Dataset entries
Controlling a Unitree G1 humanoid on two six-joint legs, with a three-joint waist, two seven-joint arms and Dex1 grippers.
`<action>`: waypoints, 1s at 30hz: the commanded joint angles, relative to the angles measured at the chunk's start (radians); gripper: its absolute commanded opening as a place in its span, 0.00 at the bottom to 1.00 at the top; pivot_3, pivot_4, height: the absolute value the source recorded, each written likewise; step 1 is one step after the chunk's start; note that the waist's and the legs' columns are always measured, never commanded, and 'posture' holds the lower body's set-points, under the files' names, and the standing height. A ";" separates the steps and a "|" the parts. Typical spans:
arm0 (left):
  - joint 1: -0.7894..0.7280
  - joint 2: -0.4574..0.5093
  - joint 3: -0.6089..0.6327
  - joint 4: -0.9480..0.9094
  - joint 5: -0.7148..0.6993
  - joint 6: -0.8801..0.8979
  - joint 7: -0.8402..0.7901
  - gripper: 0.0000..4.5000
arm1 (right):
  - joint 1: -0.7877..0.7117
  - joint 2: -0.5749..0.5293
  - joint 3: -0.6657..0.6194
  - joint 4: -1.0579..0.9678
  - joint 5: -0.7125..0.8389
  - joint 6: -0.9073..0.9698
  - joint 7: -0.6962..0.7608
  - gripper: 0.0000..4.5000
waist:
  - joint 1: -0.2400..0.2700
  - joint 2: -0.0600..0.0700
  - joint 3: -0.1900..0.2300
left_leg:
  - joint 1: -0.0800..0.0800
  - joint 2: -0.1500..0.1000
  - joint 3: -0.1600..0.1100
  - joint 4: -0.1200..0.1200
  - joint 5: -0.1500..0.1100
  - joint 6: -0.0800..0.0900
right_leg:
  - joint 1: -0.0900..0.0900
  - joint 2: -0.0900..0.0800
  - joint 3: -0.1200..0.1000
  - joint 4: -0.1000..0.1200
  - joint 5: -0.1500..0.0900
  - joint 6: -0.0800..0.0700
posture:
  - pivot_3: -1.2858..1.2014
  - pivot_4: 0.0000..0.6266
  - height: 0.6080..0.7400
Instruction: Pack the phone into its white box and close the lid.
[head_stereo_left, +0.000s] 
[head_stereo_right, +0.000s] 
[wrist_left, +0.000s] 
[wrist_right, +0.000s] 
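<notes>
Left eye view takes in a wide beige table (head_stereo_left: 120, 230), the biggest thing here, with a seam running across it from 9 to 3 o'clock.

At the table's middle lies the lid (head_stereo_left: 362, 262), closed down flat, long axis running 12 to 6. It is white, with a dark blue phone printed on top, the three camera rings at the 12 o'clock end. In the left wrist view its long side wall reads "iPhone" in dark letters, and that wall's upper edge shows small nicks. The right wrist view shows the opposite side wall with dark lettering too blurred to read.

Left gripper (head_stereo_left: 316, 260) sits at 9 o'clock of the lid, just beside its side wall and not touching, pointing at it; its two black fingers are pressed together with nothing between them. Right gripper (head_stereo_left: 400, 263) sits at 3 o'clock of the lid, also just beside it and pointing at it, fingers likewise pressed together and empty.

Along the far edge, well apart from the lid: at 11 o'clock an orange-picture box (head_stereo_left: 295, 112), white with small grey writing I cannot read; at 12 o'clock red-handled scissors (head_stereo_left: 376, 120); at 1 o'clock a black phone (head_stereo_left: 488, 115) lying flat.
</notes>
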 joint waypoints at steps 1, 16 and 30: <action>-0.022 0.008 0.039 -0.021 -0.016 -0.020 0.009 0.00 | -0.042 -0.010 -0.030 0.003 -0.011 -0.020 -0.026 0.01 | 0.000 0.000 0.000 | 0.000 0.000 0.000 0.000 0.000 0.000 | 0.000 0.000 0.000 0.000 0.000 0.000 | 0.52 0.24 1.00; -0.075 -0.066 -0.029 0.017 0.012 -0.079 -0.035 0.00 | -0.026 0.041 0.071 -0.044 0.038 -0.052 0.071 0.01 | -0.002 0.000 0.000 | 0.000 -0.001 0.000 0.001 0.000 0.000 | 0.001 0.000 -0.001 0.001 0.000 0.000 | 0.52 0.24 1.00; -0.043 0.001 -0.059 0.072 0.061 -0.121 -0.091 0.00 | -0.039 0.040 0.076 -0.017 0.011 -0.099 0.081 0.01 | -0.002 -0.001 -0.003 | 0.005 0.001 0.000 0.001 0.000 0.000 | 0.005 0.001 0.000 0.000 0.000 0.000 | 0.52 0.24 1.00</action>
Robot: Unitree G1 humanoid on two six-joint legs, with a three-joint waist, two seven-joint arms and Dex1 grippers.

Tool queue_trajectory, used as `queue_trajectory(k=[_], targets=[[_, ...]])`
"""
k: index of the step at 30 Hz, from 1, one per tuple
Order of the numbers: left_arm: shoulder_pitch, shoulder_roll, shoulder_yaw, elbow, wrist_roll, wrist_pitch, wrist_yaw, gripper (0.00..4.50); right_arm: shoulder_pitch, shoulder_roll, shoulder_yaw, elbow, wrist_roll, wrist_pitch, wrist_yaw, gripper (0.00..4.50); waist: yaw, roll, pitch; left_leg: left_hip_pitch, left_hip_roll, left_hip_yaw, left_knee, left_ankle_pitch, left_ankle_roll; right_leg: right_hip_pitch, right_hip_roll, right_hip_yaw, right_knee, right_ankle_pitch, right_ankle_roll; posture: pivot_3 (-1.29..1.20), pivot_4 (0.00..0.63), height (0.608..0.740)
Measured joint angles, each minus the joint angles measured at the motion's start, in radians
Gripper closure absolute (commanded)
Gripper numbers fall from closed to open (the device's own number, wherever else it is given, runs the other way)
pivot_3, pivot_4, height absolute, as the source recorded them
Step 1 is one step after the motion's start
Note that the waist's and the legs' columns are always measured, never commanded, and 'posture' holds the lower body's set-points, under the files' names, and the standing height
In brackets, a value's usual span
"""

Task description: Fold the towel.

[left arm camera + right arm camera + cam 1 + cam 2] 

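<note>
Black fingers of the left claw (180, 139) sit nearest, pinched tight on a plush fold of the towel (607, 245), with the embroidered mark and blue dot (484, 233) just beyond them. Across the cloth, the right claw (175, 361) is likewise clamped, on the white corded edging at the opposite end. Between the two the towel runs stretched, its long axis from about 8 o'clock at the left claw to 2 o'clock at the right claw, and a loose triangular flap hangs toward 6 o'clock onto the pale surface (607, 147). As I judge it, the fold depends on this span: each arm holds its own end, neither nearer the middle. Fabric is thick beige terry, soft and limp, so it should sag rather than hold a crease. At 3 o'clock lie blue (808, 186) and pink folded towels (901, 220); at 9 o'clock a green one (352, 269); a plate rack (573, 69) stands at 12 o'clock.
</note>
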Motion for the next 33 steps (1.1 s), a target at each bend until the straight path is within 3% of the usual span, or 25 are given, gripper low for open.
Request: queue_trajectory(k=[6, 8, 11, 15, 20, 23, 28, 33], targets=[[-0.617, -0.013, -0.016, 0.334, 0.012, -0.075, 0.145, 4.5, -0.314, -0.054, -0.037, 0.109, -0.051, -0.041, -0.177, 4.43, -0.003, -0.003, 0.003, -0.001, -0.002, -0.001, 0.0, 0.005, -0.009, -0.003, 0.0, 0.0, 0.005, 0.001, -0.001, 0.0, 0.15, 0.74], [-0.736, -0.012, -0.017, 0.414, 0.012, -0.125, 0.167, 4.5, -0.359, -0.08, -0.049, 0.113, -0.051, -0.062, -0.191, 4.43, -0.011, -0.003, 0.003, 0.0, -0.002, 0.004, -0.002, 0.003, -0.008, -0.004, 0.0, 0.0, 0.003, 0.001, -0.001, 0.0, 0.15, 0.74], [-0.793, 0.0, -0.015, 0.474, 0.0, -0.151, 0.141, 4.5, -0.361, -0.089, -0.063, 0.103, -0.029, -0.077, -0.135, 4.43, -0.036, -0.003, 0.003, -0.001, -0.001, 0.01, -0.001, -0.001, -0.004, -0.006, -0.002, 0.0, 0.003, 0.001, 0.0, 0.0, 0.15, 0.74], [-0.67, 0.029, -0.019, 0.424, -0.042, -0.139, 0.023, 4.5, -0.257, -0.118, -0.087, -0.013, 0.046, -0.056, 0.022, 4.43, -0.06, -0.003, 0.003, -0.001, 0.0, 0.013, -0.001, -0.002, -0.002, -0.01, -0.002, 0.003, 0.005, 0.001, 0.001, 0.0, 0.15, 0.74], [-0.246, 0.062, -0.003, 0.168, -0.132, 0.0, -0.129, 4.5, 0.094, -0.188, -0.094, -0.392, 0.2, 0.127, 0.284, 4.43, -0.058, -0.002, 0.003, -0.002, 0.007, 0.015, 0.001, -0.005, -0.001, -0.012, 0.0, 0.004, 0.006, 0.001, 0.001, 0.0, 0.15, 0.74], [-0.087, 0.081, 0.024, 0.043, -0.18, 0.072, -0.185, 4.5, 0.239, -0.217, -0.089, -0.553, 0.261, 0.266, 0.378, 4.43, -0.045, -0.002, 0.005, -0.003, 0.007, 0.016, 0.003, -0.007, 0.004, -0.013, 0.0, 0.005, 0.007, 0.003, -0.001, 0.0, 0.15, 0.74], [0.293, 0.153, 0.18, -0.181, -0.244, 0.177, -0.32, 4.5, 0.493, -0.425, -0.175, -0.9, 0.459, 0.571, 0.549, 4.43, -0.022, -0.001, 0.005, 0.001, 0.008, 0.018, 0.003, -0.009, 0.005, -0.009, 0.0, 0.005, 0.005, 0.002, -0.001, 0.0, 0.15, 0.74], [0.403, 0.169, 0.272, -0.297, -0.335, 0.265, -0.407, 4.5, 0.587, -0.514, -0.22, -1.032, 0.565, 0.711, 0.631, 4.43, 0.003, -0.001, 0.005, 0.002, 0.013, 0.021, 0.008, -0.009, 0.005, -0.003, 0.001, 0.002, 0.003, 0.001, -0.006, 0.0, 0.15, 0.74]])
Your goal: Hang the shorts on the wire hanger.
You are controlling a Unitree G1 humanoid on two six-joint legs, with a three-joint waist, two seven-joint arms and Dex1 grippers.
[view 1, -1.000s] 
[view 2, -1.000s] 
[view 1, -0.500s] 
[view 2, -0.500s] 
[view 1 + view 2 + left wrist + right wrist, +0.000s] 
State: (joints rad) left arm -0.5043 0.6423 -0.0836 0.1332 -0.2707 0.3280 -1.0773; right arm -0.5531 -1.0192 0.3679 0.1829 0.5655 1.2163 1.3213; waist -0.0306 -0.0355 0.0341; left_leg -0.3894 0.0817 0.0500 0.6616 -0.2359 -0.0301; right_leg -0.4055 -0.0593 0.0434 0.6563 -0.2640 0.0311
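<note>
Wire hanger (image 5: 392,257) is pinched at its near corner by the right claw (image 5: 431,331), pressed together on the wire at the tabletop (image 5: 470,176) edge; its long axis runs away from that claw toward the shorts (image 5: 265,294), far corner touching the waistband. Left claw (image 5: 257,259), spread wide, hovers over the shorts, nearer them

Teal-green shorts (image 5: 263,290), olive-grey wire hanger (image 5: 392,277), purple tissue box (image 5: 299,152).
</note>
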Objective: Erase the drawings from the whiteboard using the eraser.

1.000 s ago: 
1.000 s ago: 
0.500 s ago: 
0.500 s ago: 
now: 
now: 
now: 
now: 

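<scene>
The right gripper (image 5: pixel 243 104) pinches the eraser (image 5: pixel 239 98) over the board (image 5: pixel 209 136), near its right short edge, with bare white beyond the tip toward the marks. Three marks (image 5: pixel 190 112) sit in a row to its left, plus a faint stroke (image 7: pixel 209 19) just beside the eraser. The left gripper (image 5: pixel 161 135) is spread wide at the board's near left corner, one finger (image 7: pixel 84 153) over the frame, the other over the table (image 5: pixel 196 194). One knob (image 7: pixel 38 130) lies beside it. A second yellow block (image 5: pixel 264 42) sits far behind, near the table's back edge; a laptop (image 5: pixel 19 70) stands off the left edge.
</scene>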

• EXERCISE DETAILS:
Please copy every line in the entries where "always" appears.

• REPLY:
`<action>`: waypoints, 1s at 30hz: the commanded joint angles, relative to the angles measured at the chunk's start (radians); gripper: its absolute commanded opening as a place in its span, 0.00 at the bottom to 1.00 at the top; pivot_3, pivot_4, height: the absolute value the source recorded, each written likewise; step 1 is one step after the chunk's start; note that the waist's and the legs' columns are always measured, never commanded, and 'posture' holds the lower body's set-points, under the files' names, and the standing height. A ";" separates the steps and a "|" the parts. Typical spans:
Note that the waist's and the legs' columns are always measured, never commanded, and 'posture' holds the lower body's set-points, under the files' names, and the standing height

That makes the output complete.